Suatu malam ketika hujan turun begitu derasnya, Ibunya pergi. Tanpa pamit dan tentu saja bukan untuk kembali.

Ayahnya yang dulu bersahabat dengan ayat suci, kini lebih memilih bersahabat dengan alkohol dan meja judi. Sampai akhirnya, nyaris tidak ada lagi harta yang tersisa. Semua habis di meja judi.

Dalam bernaknya terlintas, bahwa mungkin ini saatnya untuk berbakti, sebagaimana yang diajarkan oleh almarhumah ibunya dulu. Tanpa sempat menyelsaikan sekolahnya, Pelangi memutuskan untuk mencari pekerjaan. Salah satu wujud berbakti yang dia rasa paling tepat dilakukan saat itu.

Pergilah Pelangi mencari pekerjaan, bermodalkan paras cantik dan kemolekan tubuh. Namun untuk mendapatkan pekerjaan rupanya ijazah pendidikan jauh lebih berharga daripada paras cantik, beberapa minggu berselang, pekerjaan tak juga didapatkan.

Sampai suatu hari temannya yang bernama Midah datang menawarinya pekerjaan. Tentunya bukan pekerjaan yang membutuhkan ijazah sebagai syarat utama.

“Kamu hanya perlu menemani pelanggan minum bir. Itu saja!” begitu Midah menjelaskan mengenai pekerjaan itu.

Karena keinginan yang kuat untuk berbakti, maka dengan terpaksa Pelangi mau bekerja ditempat yang orang-orang sebut pub itu. Setiap malam selepas isya, dia gunakan gincu serupa cahaya lampion kemudian membiarkan rambutnya tergerai sampai menutupi payudaranya yang setengah terbuka lalu siap melayani pelanggan menghabiskan gelas demi gelas bir sampai pagi menjelang.

Rupanya Midah lupa atau sengaja lupa menjelaskan bahwa tangan para pemabuk itu kerap kali tidak bisa diam, awalnya jemari itu hanya menyentuh tangan dan wajah, lama-lama merayap ke segala arah. Beruntung peraturan pub yang melarang pelanggan menyetubuhi pelayan di tempat, membuat Pelangi masih bisa mempertahankan kehormatannya.

Batinnya menangis. Ingin rasanya dia berhenti, namun keinginan kuat untuk berbakti membuat Pelangi bertahan. Rupiah demi rupiah ia kumpulkan untuk kemudian digunakan oleh ayahnya untuk mabuk dan berjudi.

Dengan tubuh molek dan wajah rupawan ditambah dengan pakaian yang menantang, membuat semua pria ingin menyetubuhi dirinya, termasuk ayahnya.

Suatu hari ketika hujan turun begitu deras, sang ayah yang sedang mabuk berjalan ke arah ke kamarnya, dengan langkah sulit ia memaksa masuk, seakan tidak peduli dengan tangisan Pelangi yang semakin kuat, ayahnya terus menghampirinya, lalu dengan paksa menanggalkan satu persatu pakaian yang melekat di badan mereka.

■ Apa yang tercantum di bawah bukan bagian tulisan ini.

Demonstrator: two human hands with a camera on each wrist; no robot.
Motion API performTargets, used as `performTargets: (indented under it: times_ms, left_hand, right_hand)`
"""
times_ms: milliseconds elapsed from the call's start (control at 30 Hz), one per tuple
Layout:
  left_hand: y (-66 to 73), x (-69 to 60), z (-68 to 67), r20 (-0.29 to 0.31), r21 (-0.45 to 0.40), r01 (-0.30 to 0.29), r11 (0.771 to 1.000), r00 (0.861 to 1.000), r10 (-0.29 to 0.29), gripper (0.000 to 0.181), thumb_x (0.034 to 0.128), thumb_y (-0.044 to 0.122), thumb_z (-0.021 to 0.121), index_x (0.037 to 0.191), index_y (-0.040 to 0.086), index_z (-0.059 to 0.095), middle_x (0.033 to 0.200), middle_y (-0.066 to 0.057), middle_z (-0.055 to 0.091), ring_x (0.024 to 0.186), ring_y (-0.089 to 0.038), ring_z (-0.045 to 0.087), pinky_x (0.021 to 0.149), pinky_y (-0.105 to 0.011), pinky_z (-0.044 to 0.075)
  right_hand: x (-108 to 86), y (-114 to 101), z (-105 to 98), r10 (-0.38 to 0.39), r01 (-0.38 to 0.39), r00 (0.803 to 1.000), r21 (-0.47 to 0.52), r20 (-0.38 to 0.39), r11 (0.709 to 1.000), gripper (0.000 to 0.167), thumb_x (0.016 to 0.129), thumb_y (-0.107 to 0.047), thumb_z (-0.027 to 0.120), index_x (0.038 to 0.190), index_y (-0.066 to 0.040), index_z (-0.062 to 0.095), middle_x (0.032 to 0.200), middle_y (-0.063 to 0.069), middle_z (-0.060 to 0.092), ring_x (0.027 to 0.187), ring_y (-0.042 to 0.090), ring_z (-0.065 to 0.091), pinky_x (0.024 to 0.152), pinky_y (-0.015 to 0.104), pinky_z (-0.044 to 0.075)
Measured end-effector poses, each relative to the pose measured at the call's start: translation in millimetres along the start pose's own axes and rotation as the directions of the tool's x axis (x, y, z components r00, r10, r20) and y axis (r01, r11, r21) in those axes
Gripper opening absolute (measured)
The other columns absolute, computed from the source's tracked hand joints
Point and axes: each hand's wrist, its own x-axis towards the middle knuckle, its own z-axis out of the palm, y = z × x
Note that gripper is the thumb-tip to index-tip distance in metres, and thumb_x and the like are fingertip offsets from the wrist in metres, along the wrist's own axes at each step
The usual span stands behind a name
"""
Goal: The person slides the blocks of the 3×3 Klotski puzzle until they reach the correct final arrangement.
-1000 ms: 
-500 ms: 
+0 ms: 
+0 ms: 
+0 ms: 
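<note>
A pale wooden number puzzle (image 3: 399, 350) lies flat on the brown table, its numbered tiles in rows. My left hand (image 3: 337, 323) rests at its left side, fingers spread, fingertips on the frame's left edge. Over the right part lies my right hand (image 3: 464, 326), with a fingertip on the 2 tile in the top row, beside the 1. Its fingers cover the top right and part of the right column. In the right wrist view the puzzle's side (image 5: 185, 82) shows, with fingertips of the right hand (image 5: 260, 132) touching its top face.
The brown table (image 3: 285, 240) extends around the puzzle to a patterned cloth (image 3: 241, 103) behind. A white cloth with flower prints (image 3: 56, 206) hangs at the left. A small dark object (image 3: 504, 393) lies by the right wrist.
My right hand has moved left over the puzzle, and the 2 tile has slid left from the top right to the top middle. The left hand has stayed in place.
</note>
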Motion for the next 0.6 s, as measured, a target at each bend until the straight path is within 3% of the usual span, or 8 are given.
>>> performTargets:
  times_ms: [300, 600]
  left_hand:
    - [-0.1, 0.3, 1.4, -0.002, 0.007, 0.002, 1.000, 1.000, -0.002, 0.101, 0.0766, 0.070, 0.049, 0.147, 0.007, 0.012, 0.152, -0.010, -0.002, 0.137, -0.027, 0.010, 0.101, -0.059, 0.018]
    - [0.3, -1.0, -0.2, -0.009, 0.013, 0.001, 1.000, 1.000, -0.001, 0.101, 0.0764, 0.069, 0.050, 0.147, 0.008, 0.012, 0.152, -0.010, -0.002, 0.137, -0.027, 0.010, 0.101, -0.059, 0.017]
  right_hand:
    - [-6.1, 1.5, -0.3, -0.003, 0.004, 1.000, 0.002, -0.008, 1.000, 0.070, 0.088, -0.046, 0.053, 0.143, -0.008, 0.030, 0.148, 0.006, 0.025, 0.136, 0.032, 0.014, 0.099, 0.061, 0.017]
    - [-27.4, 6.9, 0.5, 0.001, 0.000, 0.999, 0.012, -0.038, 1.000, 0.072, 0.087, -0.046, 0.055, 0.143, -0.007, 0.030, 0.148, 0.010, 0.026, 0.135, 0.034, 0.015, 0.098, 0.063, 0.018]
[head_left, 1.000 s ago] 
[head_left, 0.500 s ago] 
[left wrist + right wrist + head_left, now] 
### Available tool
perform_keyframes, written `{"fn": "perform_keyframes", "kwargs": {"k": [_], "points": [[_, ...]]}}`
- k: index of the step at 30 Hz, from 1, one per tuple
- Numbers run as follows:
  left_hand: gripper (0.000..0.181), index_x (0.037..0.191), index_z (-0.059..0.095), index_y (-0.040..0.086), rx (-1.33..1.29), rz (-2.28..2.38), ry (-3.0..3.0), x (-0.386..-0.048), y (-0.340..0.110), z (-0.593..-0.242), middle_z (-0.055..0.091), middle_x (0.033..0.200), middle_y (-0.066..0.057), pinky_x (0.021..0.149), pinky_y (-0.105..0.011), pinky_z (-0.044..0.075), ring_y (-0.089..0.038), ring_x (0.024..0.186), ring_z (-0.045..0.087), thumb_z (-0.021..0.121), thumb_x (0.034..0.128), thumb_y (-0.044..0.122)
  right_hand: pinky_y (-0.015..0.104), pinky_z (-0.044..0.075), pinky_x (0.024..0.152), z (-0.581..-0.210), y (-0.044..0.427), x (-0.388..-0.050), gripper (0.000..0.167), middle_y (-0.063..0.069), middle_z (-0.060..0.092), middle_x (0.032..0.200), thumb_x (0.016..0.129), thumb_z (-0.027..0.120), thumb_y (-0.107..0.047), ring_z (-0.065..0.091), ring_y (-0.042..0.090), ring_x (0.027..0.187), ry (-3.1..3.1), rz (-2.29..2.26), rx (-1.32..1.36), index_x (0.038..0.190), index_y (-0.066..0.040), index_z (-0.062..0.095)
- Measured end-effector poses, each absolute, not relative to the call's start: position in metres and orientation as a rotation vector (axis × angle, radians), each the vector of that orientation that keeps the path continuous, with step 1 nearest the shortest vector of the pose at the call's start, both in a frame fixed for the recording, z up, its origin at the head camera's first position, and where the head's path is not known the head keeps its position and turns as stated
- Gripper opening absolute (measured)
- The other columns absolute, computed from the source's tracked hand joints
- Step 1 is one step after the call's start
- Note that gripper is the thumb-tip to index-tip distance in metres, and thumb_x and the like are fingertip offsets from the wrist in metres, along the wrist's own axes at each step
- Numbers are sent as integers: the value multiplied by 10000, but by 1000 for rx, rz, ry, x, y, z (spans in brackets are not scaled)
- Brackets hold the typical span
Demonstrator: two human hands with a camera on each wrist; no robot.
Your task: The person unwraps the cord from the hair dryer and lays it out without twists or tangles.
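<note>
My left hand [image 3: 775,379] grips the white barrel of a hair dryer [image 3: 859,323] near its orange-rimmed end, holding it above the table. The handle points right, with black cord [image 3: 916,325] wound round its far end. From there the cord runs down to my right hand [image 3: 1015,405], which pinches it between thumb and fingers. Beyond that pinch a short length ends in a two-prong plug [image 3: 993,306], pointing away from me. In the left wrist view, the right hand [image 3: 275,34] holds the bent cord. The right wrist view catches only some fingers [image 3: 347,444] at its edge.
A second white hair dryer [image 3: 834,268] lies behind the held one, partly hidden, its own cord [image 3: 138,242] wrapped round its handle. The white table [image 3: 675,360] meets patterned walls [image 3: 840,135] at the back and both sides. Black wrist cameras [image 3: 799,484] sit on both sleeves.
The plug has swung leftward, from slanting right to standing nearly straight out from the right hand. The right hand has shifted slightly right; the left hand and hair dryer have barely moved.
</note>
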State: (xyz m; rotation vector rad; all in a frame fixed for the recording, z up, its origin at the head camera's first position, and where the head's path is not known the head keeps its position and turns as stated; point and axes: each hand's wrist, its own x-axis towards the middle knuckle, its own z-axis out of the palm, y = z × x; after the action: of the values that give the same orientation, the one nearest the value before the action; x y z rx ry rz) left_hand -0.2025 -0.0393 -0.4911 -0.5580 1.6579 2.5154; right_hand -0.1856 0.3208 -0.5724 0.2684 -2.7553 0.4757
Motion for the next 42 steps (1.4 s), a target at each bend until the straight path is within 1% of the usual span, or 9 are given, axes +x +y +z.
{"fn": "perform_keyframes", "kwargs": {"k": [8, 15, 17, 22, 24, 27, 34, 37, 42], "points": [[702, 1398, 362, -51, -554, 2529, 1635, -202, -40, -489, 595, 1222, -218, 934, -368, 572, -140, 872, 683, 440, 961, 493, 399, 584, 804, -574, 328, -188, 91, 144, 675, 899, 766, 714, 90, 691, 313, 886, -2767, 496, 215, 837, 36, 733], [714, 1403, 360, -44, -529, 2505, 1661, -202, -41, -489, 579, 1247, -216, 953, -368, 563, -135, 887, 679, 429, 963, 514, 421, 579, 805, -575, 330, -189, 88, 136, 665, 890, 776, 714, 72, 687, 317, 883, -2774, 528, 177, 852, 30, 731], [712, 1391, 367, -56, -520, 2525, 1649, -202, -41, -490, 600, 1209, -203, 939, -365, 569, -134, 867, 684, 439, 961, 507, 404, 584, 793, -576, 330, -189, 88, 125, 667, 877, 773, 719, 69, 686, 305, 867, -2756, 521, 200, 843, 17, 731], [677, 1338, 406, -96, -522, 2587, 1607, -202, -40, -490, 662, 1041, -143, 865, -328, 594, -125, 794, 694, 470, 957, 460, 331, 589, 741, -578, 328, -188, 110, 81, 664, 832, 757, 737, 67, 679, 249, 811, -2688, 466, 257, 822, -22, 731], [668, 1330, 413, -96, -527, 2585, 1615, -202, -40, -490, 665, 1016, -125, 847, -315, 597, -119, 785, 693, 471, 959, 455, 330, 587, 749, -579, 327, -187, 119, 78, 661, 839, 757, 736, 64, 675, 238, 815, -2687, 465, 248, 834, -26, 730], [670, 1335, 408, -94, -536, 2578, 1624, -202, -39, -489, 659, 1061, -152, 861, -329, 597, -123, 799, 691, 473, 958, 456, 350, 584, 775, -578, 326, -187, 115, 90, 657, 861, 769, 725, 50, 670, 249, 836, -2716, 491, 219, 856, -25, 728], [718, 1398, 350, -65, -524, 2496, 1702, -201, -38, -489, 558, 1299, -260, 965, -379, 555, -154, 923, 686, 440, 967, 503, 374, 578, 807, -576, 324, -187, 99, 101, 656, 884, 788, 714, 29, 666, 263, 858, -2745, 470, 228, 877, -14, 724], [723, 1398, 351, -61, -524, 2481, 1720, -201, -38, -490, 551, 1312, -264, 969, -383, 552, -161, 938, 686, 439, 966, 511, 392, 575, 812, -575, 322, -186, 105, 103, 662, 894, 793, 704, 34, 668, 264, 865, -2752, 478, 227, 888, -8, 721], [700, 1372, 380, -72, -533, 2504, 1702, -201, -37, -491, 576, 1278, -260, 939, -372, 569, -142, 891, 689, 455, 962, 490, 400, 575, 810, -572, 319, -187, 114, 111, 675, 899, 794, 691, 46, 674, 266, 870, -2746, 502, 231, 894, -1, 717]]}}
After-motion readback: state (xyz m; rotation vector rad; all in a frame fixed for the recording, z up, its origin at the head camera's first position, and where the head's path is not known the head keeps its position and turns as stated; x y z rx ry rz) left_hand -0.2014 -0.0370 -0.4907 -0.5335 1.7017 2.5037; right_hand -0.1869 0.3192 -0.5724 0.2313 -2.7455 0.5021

“Jangan takut sayang, ayah cuma mau mengajarkan kamu bagaimana berbakti” begitu kata ayah.

“Jangan ayah, istigfar! Ini Pelangi anakmu”

“Justru karena kamu anakku, maka ibumu tidak akan keberatan bila aku mencintaimu”

“Jangan ayah, jangan.”

Hujan yang turun semakin deras menenggelamkan teriakan Pelangi, semenjak hari itu, setiap hujan turun, ayahnya selalu menyetubuhinya berulang-ulang. Sampai hujan akhirnya reda.

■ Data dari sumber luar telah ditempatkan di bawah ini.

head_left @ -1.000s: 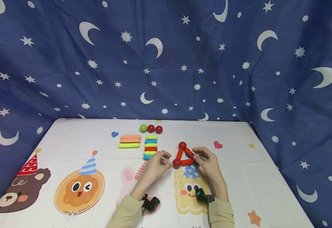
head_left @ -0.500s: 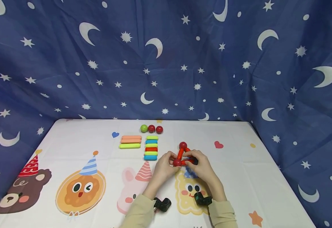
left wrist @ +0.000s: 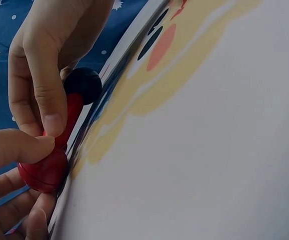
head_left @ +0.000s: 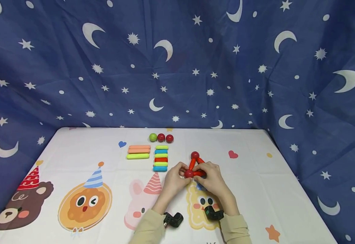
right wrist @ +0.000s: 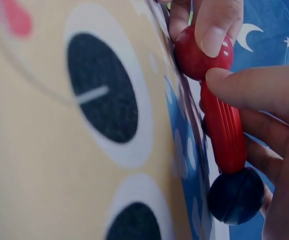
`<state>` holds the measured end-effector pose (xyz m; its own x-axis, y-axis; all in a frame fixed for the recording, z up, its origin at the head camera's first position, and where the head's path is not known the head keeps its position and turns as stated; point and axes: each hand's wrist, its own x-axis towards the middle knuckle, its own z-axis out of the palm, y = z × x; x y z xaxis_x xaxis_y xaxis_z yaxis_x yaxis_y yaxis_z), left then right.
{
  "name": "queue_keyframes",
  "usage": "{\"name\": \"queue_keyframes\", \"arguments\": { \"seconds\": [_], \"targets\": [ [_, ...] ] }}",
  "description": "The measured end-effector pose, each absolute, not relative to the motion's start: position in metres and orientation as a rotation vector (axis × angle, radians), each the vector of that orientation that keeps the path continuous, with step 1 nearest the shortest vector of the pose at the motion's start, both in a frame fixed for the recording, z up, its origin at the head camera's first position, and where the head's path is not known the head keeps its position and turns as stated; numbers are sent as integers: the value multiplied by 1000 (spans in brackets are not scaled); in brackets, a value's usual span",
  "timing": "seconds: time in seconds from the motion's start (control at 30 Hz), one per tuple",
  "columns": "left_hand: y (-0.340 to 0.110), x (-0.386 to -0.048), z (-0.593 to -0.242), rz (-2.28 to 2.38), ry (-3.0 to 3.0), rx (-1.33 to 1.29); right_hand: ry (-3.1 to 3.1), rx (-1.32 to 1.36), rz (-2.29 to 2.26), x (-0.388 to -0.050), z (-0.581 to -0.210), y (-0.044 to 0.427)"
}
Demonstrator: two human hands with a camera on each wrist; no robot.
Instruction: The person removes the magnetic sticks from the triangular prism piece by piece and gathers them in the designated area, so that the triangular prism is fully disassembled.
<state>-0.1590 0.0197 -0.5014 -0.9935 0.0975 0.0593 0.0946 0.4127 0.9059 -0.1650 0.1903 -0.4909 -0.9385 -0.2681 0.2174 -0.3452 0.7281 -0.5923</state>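
Observation:
A triangle of red rods and balls lies on the table in the head view, with a red ball at its far corner. My left hand pinches the red ball at the near left corner between thumb and fingers. From the other side, my right hand grips the near red rod, its thumb by the joint with that ball. A dark blue ball sits at the rod's other end; in the head view my right hand hides it. That hand also covers part of the right-side rod.
Left of my hands lies a column of short coloured rods. Beside it are longer orange rods and a yellow-green rod. Behind them stand a green ball and two red balls. A starry blue curtain borders the table.
My left hand has moved right and taken hold of the near left red ball. My right hand has shifted left from the right corner onto the near rod.

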Motion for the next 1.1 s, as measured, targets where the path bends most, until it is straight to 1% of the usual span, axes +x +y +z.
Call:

Cinta dan juga keinginannya untuk berbaktilah yang membuat dia tetap bertahan, menutup rahasia perbuatan dosa sang ayah. Bukankah agama melarang manusia untuk membuka aib orang lain. Begitu pikirnya.

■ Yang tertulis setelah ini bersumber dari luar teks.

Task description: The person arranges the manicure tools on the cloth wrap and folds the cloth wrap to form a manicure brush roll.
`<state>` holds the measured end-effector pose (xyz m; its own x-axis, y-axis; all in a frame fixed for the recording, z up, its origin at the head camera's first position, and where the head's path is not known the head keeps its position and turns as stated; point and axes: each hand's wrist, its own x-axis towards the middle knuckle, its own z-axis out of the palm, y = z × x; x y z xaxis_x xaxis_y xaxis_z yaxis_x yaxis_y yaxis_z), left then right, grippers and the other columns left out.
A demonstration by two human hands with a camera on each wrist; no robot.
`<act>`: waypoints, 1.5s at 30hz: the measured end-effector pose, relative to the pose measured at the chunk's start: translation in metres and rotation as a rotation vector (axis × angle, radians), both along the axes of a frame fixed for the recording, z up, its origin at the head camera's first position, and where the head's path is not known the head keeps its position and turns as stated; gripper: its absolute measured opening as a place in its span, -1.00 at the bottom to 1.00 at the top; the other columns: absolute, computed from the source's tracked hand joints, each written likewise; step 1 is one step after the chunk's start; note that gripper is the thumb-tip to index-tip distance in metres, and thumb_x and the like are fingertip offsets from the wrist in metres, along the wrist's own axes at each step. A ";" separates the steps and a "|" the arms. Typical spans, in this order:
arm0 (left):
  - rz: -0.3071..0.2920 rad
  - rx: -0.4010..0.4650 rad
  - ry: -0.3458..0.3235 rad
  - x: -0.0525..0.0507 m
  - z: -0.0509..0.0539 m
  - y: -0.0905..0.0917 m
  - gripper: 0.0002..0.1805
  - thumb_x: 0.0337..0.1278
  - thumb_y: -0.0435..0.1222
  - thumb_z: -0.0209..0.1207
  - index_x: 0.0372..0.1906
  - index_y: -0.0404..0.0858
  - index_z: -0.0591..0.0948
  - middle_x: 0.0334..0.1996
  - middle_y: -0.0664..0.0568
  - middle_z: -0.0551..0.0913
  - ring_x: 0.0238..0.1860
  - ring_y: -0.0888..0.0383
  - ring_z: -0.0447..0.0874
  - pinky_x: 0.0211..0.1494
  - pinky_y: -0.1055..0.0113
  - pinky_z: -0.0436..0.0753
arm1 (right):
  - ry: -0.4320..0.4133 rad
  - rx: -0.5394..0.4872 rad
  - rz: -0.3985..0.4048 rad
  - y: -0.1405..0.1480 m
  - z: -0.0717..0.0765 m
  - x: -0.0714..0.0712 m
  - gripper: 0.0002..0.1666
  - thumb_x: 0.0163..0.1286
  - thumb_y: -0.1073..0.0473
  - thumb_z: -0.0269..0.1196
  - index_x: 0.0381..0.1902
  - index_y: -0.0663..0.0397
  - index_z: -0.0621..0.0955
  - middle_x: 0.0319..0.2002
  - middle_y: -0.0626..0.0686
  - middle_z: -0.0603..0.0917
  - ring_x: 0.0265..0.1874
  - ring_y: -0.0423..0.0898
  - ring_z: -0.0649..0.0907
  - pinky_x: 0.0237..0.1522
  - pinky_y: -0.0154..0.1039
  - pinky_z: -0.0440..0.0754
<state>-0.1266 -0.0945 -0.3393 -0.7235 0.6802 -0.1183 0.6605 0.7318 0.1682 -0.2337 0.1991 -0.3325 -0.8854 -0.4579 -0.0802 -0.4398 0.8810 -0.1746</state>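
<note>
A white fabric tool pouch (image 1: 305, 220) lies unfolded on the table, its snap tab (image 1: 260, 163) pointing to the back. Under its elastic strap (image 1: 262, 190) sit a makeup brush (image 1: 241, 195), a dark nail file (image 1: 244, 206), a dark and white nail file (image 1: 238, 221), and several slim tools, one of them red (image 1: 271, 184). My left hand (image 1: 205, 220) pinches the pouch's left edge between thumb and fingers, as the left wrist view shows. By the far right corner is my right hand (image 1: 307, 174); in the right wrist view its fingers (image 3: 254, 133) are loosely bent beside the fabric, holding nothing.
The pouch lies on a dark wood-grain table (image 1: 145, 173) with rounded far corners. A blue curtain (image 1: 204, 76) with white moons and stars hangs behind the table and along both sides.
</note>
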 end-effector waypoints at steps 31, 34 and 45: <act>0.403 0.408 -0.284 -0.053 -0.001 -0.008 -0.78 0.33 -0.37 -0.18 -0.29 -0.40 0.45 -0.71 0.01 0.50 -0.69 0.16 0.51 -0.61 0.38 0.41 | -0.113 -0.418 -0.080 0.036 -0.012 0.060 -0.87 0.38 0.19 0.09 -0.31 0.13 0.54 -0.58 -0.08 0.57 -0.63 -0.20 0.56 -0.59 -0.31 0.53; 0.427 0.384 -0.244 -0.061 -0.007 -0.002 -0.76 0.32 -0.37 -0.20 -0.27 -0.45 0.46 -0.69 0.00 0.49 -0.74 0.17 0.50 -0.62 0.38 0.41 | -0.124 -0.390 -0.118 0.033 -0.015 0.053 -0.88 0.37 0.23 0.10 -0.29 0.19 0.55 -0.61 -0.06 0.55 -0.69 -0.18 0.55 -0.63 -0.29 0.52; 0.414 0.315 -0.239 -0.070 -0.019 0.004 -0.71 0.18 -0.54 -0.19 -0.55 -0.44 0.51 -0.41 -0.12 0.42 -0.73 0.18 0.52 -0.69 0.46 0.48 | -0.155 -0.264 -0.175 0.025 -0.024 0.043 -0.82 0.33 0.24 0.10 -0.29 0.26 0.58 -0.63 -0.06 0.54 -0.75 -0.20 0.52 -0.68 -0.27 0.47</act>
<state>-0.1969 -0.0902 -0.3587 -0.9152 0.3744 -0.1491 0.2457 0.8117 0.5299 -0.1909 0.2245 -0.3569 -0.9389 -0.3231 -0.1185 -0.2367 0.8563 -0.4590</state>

Rasa cintanya yang besar pada sang ayah juga, yang akhirnya membuat dia memutuskan untuk membunuh sang ayah. Ketika anjuran agama tak lagi dihiraukan, maka hanya dengan membunuh ayahnya dia dapat menyelamatkan sang ayah dari dosa yang lebih besar tanpa perlu membuat orang lain tau apa dosa ayahnya.

Sekarang di sinilah dia, di balik jeruji, menanti pelangi yang entah kenapa tak juga tiba setelah hujan reda, di cap berdosa karena menyelamatkan sang ayah dari dosa.